Un mois avant l’annonce du projet de port sec d’Herat mentionné ci-dessus, les États-Unis avaient signalé un changement de position sur l’Afghanistan. Dans mars 2024 Karen Decker, chargée d'affaires de la mission américaine en Afghanistan, a déclaré que Washington avait « reconnu la nécessité d'un engagement face à l'isolement de l'Afghanistan ». En outre, le Royaume-Uni a renoué ses liens avec l'Asie centrale, comme le montre le voyage récent par le ministre britannique des Affaires étrangères David Cameron.

Ainsi, il y a eu récemment un changement de discours de la part de l’Occident et sa stratégie prend une direction plus proactive et plus engagée. La question afghane est progressivement réintroduite à l’agenda de la politique étrangère internationale à mesure que le monde s’adapte à une nouvelle réalité.

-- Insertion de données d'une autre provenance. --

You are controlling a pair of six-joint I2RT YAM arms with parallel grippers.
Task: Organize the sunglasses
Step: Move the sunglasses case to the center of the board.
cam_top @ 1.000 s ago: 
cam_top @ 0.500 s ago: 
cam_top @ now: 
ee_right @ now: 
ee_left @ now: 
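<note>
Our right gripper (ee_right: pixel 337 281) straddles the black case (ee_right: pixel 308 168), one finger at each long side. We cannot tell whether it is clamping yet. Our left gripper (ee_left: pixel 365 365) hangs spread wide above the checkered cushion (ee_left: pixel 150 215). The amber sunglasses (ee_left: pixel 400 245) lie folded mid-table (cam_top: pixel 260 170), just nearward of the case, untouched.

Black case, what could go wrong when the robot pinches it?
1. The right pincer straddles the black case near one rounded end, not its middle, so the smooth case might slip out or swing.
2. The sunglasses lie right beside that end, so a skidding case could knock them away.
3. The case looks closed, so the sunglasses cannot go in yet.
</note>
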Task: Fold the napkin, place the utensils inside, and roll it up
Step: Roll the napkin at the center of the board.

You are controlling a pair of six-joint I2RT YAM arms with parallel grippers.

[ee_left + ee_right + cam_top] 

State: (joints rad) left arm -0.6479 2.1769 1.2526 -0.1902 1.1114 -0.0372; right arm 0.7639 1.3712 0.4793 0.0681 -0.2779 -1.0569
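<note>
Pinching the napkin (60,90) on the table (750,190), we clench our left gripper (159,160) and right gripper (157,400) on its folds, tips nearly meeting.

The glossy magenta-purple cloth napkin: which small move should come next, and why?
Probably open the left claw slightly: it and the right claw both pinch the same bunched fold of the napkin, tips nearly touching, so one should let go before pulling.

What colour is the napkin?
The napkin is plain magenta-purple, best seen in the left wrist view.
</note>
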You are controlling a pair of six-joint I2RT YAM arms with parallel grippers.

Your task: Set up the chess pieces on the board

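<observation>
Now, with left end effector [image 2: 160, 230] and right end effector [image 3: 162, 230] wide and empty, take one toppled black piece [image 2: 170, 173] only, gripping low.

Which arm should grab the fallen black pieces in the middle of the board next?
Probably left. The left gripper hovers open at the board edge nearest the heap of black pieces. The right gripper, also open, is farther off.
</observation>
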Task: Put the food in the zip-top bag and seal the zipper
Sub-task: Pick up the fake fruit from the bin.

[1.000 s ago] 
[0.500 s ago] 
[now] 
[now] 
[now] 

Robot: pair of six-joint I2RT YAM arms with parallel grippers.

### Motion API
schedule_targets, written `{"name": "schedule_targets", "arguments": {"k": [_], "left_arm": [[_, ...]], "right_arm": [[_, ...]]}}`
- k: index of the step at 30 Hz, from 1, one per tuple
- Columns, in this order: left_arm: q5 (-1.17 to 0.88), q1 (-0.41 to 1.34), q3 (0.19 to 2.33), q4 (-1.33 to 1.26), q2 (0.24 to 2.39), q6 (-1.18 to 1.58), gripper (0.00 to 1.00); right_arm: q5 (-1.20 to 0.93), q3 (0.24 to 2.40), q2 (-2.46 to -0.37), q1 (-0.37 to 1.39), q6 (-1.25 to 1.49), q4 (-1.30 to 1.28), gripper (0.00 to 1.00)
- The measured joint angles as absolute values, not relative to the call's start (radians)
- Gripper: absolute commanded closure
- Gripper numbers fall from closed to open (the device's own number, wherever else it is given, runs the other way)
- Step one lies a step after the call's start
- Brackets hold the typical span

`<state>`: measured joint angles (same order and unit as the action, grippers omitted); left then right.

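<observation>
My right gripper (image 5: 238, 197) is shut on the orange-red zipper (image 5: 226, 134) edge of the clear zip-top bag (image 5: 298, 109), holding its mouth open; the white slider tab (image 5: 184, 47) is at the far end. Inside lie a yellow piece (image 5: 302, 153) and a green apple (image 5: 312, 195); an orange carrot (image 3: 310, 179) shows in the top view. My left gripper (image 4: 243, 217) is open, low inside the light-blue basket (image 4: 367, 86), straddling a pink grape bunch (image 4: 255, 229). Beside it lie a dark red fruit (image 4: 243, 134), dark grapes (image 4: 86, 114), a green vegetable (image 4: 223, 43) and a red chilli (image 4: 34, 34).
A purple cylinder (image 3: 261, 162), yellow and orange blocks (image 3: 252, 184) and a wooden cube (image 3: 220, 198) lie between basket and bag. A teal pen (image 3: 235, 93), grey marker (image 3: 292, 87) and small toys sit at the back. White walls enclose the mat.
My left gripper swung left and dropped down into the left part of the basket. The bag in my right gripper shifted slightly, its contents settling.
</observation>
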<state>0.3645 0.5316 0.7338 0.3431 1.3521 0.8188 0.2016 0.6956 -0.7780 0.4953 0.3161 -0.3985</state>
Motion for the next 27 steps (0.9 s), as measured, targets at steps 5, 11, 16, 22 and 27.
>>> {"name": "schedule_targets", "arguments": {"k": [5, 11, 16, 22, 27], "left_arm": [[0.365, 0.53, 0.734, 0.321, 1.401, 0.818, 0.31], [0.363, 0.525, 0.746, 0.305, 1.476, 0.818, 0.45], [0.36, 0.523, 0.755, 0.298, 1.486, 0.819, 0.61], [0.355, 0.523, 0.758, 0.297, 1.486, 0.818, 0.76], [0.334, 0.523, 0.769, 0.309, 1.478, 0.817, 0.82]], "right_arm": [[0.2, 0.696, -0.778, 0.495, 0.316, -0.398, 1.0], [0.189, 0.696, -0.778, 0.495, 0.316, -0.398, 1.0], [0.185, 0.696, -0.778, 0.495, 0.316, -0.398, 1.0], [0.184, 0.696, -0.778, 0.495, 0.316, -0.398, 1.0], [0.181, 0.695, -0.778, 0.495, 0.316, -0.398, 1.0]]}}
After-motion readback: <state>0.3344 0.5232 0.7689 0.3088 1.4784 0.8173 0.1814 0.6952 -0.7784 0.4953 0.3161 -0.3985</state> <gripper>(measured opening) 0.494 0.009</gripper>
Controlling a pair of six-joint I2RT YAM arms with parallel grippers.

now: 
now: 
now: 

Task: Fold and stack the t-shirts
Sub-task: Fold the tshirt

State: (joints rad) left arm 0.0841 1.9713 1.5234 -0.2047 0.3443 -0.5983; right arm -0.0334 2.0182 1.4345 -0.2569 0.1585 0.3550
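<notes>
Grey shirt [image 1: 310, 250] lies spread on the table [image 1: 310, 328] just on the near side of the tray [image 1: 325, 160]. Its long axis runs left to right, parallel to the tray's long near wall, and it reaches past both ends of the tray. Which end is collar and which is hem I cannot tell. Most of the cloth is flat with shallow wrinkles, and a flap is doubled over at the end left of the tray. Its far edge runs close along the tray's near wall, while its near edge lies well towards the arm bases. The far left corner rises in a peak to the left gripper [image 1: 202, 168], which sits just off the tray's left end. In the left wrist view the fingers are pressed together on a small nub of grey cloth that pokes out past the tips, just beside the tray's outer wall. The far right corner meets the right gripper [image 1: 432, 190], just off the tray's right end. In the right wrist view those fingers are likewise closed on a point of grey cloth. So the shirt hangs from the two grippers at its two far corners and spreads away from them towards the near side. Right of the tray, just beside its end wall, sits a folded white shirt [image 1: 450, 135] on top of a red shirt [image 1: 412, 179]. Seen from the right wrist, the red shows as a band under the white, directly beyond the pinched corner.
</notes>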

Les décideurs politiques occidentaux réfléchissent à l’Afghanistan depuis un certain temps déjà. Mais alors qu’ils tentent de réfléchir à la meilleure façon de procéder, la Russie a déjà fait des progrès. Ces courants changeants reflètent l’évolution des priorités des puissances régionales et mondiales. L'Europe a longtemps été la priorité économique du Kremlin, l'Union européenne contribuant à plus d'un tiers des échanges commerciaux de la Russie en 2020. Il convient de noter que la plupart des chaînes d'approvisionnement russes sont conçues pour répondre aux besoins de l'Europe. Aujourd’hui, ce paysage a changé. Et l’Afghanistan est une fois de plus remis sous les projecteurs, pour le meilleur ou pour le pire.